Begin at the line containing "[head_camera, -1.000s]" in the records below, end at the line containing "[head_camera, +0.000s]", and retype each line in that span exactly. No other line and no image should appear.

- - -

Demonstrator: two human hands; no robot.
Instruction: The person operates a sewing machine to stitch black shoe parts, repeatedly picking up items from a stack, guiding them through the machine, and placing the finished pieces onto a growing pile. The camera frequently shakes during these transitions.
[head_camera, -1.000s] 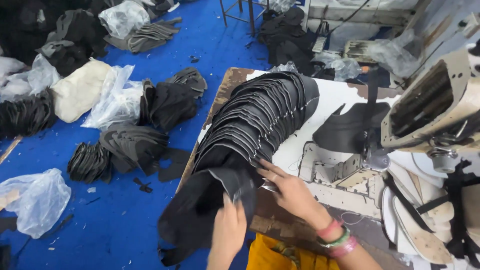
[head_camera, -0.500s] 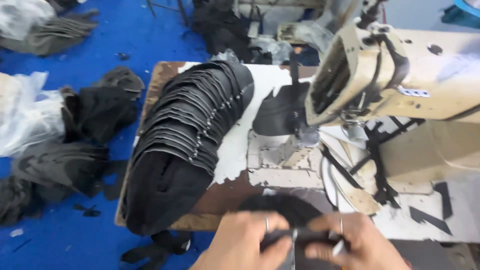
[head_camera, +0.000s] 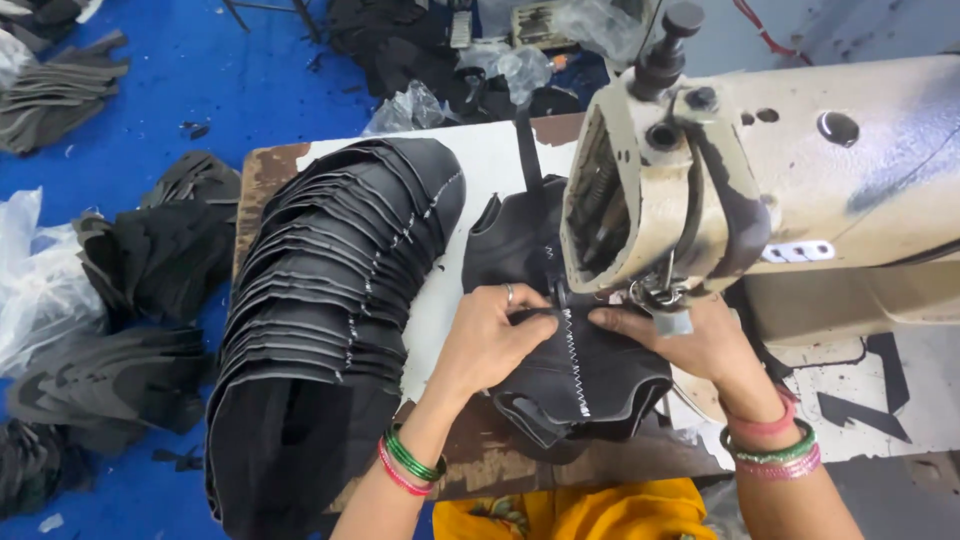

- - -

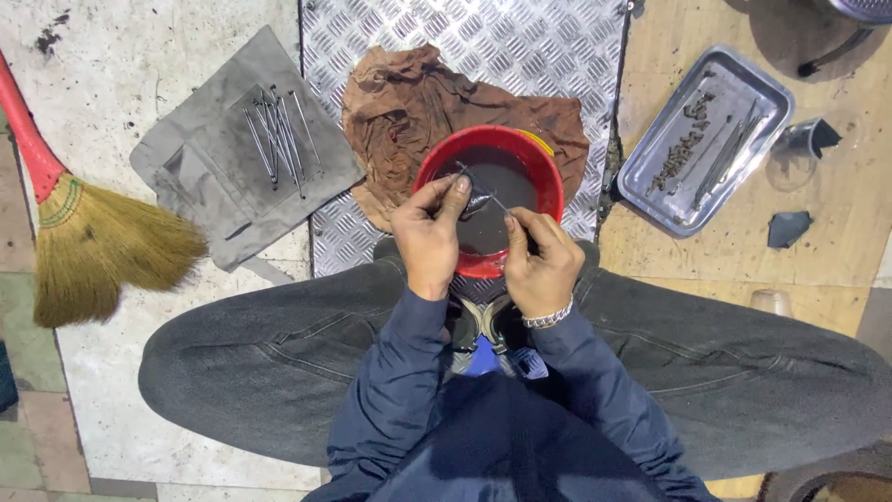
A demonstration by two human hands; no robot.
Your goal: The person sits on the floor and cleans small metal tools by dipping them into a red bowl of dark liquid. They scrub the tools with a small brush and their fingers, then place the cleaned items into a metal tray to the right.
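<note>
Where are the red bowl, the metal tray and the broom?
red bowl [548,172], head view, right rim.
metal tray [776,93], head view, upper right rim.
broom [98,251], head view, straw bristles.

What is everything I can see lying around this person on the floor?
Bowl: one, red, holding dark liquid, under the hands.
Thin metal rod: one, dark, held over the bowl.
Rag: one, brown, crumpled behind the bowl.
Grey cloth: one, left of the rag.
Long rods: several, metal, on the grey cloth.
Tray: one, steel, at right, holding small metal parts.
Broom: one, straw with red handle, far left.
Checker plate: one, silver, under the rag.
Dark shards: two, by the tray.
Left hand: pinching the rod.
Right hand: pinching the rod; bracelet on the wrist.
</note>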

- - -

--- Solution ---
[head_camera, -1.000s] 
[head_camera, -0.500s] 
[head_camera, +0.000s] 

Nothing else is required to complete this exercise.